What is needed:
Print each line from the start of the records below up through the line where "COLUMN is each" is found, exactly as given.

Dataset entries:
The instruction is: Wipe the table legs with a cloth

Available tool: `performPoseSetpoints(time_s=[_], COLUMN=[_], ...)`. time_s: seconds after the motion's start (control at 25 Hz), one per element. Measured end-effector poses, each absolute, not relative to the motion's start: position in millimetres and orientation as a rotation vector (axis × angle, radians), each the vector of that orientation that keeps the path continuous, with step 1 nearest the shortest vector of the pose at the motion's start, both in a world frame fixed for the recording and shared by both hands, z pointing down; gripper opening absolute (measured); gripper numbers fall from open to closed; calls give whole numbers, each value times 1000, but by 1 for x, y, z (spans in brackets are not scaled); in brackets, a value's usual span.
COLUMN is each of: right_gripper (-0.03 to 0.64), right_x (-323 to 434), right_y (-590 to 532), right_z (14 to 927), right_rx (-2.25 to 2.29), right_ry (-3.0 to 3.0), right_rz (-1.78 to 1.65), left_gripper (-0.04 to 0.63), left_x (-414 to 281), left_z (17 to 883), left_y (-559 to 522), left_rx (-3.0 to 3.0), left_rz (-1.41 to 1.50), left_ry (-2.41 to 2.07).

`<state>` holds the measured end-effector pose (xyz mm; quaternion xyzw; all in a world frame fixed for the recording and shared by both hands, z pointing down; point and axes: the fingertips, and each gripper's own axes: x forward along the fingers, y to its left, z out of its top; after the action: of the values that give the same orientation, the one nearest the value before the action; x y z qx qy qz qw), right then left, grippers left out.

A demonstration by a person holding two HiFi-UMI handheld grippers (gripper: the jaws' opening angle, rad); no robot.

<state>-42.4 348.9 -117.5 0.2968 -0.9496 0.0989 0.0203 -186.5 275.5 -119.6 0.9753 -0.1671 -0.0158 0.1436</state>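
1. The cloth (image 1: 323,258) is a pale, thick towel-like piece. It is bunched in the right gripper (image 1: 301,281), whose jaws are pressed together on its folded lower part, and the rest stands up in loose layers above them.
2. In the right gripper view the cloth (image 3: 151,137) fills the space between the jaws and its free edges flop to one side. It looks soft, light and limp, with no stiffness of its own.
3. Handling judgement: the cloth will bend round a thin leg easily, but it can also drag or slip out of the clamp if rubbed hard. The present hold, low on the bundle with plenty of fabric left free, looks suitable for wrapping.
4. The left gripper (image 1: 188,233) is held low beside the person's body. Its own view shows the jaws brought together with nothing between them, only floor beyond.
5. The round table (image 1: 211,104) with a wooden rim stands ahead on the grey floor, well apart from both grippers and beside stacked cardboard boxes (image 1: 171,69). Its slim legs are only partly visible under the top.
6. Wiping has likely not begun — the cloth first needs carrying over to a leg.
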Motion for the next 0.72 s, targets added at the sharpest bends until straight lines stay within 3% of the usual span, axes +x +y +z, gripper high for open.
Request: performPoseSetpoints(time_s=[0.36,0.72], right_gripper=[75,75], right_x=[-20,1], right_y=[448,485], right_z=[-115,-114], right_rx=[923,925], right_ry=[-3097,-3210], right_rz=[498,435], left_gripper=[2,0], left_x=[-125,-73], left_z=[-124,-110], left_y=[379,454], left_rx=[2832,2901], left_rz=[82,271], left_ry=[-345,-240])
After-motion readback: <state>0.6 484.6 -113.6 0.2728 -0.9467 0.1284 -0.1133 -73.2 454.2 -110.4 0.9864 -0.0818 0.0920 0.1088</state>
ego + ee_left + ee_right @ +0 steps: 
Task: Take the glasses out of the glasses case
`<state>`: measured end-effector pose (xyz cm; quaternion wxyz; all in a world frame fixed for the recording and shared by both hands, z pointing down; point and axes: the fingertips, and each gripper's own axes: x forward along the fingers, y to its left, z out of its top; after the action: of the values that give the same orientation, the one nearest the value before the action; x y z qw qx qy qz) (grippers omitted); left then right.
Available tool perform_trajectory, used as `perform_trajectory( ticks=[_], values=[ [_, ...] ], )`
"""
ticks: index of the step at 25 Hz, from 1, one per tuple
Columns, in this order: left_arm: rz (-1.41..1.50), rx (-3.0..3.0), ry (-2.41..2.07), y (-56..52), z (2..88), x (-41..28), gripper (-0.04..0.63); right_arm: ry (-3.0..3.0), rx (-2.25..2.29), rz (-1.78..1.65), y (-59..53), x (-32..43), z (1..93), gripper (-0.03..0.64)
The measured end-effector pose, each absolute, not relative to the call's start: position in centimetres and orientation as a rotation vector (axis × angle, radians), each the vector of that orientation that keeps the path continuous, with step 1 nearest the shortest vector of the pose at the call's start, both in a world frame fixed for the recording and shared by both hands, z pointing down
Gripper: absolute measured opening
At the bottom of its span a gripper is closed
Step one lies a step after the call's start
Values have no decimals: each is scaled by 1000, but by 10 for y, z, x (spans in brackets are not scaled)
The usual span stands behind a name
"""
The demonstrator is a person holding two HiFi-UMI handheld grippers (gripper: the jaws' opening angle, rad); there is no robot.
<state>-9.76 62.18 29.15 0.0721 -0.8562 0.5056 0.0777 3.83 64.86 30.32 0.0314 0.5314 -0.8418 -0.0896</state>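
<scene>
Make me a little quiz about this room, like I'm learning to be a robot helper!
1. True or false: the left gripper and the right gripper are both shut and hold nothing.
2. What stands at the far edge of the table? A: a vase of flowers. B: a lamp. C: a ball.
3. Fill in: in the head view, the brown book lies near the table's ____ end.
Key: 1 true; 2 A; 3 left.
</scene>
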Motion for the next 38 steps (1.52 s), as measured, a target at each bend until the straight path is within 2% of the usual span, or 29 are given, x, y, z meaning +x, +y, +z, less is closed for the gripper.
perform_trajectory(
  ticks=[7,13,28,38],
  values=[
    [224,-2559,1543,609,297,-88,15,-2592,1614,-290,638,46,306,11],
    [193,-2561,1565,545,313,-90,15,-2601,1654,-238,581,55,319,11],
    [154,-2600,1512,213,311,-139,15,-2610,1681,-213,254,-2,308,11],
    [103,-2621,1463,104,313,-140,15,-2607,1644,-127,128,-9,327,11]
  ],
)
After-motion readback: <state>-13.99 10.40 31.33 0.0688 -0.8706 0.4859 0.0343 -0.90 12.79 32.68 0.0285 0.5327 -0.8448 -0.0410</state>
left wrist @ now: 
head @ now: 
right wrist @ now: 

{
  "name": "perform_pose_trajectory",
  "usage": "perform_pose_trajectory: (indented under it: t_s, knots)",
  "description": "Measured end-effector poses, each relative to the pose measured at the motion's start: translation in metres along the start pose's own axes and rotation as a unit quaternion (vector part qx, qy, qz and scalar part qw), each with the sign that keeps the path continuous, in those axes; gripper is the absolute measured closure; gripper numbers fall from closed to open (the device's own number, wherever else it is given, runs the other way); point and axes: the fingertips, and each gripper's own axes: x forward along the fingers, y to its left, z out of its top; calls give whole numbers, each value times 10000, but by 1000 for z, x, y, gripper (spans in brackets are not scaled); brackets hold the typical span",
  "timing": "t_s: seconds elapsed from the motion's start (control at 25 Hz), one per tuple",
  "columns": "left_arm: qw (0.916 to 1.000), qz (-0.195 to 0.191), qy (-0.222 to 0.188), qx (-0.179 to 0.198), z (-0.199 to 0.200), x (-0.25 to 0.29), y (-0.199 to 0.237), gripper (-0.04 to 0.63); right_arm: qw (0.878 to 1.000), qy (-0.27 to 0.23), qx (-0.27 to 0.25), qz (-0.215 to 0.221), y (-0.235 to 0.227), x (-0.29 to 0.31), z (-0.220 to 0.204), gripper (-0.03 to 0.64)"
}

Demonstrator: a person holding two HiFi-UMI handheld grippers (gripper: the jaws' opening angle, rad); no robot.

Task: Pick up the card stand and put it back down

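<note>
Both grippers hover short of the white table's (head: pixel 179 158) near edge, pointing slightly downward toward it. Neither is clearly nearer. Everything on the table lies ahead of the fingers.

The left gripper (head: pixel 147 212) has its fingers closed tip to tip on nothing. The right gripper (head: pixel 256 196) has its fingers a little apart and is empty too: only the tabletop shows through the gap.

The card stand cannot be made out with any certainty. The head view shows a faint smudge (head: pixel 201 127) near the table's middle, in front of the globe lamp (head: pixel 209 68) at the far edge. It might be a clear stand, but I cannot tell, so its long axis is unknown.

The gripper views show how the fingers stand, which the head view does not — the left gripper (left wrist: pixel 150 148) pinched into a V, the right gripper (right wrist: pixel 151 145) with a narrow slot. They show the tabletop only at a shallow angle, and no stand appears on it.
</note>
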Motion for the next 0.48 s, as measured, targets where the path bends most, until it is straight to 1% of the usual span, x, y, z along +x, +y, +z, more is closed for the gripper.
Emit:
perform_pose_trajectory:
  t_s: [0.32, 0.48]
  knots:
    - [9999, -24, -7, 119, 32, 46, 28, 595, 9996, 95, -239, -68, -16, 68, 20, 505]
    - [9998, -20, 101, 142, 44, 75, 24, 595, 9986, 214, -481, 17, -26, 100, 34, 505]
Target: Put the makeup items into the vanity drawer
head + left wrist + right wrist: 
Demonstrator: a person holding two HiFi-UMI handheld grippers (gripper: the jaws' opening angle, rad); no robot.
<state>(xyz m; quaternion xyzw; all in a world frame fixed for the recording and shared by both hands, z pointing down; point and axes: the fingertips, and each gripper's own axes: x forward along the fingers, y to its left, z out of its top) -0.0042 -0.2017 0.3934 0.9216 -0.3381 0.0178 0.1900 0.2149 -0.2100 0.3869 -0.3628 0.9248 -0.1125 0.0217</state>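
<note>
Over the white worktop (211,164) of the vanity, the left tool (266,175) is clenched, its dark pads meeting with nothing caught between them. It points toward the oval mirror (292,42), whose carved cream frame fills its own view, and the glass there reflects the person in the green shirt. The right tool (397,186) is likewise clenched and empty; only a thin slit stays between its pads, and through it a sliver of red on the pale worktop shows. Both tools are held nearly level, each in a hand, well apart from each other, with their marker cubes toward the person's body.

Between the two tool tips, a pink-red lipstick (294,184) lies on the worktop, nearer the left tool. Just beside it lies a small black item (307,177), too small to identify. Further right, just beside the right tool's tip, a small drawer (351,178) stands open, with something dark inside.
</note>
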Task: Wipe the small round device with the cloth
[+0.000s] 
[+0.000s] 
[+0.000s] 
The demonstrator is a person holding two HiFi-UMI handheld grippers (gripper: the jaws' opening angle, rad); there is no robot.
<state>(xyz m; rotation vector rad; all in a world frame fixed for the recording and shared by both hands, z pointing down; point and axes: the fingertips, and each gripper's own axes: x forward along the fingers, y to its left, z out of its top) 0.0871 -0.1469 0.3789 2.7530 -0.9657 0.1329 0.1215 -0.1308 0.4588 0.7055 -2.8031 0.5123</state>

Solution:
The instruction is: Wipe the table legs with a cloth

Available tool: `performPoseSetpoints(time_s=[_], COLUMN=[_], ...)`. time_s: seconds after the motion's start (control at 25 Hz), one per element. Measured end-effector poses, each absolute, not relative to the motion's start: position in millimetres and orientation as a rotation vector (axis × angle, radians), each the vector of that orientation that keeps the path continuous, with step 1 nearest the shortest vector of the pose at the motion's start, both in a world frame fixed for the recording and shared by both hands, z pointing down; gripper opening absolute (measured); gripper numbers fall from open to closed; calls give whole numbers, each value times 1000, but by 1 for x, y, z (spans in brackets are not scaled); in brackets, a value's usual span.
COLUMN is each of: right_gripper (-0.03 to 0.64), right_x (-323 to 434), right_y (-590 to 532), right_z (14 to 927), right_rx (-2.25 to 2.29), right_ry (-3.0 to 3.0), right_rz (-1.78 to 1.65), left_gripper (-0.04 to 0.63), left_x (-414 to 281), left_z (17 to 883), left_y (-559 to 522), left_rx (-3.0 to 3.0), left_rz (-1.41 to 1.50), left_ry (-2.41 to 2.07).

At this stage, the exercise is finished.